# How to complete this task
Word for word, reproduce the data that follows.

# Collected material
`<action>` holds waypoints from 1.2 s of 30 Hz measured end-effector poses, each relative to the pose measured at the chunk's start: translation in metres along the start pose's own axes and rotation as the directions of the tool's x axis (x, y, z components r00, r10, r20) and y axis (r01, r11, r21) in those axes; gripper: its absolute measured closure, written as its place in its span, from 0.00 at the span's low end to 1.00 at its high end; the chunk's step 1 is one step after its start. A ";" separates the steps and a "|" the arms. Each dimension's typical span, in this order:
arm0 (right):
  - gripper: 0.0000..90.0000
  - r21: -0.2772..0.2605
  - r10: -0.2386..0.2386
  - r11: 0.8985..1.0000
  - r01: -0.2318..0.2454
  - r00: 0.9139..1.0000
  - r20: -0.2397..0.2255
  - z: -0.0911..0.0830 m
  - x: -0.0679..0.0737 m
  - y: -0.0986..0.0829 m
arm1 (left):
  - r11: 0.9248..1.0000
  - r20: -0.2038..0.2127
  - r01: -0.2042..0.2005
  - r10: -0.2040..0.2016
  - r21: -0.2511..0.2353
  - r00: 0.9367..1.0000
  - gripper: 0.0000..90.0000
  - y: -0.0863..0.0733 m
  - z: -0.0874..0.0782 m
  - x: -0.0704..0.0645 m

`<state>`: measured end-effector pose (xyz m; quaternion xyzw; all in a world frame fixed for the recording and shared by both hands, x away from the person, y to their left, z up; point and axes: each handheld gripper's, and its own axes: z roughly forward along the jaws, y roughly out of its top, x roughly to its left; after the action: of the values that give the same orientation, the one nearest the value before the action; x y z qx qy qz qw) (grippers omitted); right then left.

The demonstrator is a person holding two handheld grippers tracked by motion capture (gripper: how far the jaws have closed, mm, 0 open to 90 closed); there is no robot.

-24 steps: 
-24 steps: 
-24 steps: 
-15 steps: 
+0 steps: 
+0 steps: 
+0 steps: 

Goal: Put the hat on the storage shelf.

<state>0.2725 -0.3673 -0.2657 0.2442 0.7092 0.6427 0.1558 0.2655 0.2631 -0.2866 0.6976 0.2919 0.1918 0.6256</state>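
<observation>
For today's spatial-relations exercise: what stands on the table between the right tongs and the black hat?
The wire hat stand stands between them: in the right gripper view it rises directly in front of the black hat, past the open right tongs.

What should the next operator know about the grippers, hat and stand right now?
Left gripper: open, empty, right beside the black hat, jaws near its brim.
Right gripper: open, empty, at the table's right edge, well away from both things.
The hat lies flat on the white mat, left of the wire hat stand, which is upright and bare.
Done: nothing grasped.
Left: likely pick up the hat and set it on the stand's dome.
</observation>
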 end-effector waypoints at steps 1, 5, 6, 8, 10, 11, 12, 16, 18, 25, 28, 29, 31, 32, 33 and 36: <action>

# Answer to the problem
`<action>` holds waypoints from 1.2 s of 30 Hz measured end-effector poses, each relative to the pose measured at the chunk's start: translation in metres along the start pose's own axes and rotation as the directions of the tool's x axis (x, y, z components r00, r10, r20) and y axis (r01, r11, r21) in those axes; gripper: its absolute measured closure, written as its place in its span, from 0.00 at the span's low end to 1.00 at its high end; the chunk's step 1 is one step after its start. A ";" separates the steps and a "|" the arms. Each dimension's typical span, in this order:
arm0 (right):
  - gripper: 0.0000..90.0000
  - r21: -0.2772..0.2605
  - r10: -0.2386..0.2386
  - r11: 0.8985..1.0000
  - r01: -0.2318..0.2454
  - r00: 0.9139..1.0000
  - r20: -0.2397..0.2255
  - z: -0.0911..0.0830 m
  - x: -0.0679..0.0737 m
  - y: -0.0986..0.0829 m
arm1 (left):
  - r11: 0.9248..1.0000
  - r20: -0.2038..0.2127
  - r01: -0.2042..0.2005
  - r10: -0.2040..0.2016
  - r21: -0.2511..0.2353
  - r00: 0.9367..1.0000
  - gripper: 0.0000..90.0000
  - y: -0.0863..0.0733 m
  - z: -0.0874..0.0782 m
  - x: -0.0704..0.0645 m

`<state>`: measured end-effector pose (xyz m; quaternion xyzw; all in a world frame fixed for the recording and shared by both hands, x away from the person, y to their left, z up; point and axes: each handheld gripper's, and its own axes: z roughly forward along the jaws, y roughly out of its top, x roughly to its left; after the action: of the values that give the same orientation, the one nearest the value before the action; x y z qx qy qz qw) (grippers omitted); right then left.

The demonstrator is a person holding two handheld grippers tracked by motion capture (gripper: how far the jaws have closed, mm, 0 open to 90 closed); there is no robot.

-24 steps: 
-24 steps: 
-24 steps: 
-15 steps: 
+0 steps: 
+0 steps: 
+0 steps: 

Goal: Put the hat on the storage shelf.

<state>0.2725 -0.3673 -0.2657 0.2442 0.7092 0.6427 0.1558 0.2655 0.2631 -0.2866 0.6976 0.2919 0.1918 0.6256</state>
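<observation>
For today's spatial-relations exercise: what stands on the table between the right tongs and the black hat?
The wire hat stand stands between them: in the right gripper view it rises directly in front of the black hat, past the open right tongs.

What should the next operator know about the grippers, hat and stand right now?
Left gripper: open, empty, right beside the black hat, jaws near its brim.
Right gripper: open, empty, at the table's right edge, well away from both things.
The hat lies flat on the white mat, left of the wire hat stand, which is upright and bare.
Done: nothing grasped.
Left: likely pick up the hat and set it on the stand's dome.
</observation>
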 end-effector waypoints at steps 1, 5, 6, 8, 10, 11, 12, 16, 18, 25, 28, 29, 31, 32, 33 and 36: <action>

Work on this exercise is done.